The demon was following him, not the movement of his arms or the missile in front of him. A quick backhand sped it to the base of the demon's right antler-appendage, sending the monster reeling. The ground shook where he landed--not just from gravity, but sympathy. The demon recovered--too slowly. The shoulder-like base of the appendage cracked over his foreswing and he was caught by the other appendage wheeling the sword around, so he followed through, pushing himself to the demon's hind and swinging into the crook of a hind-leg, buckling it. He ducked: the demon spun and the sword this time only grazed his shoulder-guard and helmet. But it left its sole arm exposed with that reckless spin: he grit his teeth, haft twisting in his two-fisted grip, and swung a king's blow. The sword fell to the stone floor, the demon's remaining antler-arm broken like the first.
As he grabbed the demon's neck where the jaw-arms fused with the skull, it recovered, those very appendages lashing out for purchase to bite and grind. Wounded, it was still the size of a moose; he kept his space, but it backed him up to the massive fallen stone. He climbed the rock until he was eye-level with it, it's head and forelegs thrashing about while he returned in kind with his club, striking at its eyes and cranium, flinging rancid-smelling brown and ochre fluid all over.

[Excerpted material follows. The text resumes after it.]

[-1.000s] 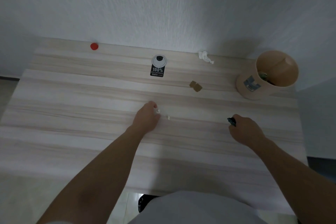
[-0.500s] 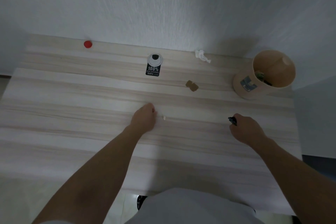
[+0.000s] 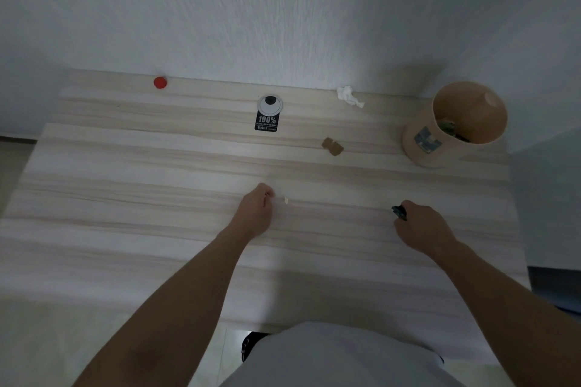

Farther up the fallen, sloped stone he retreated, club-arm bloodying it's face, grasping-arm buckling under the pressure, the demon's maw and grasping appendages drawing closer to him. It lunged it's body upwards, hands reaching out to grab his helmet, teeth rending iron. One hand batted his club down, and he was down to his elbow keeping it's maw away from him.
Then it seized and screamed. Over the slackened creature's black coat, he saw the two Arcadians had found their spirits--they worked with their swords on the creature's hindlegs. Bracing both arms under its slickened head, he hefted it to one side, quickly following with one wood-splitting swing after another, a dry rattling roar shaking loose dust and water drops in the cistern.
THEY WITHDREW IN SHOCK at the sight of him, because the demon's jaw-arms wrenched off his horned helmet. On the low plinth of the stone's base, he turned to face the two Arcadians, saw their eyes wide, brows furrowed in shocked confusion. For they looked at him, clad in ancient armor and a kilt dyed with things long extinct. Skin green like glacial lichen, the desiccated rictus of graves, eyes aglow with icy blue light; and he spoke with the voice of death.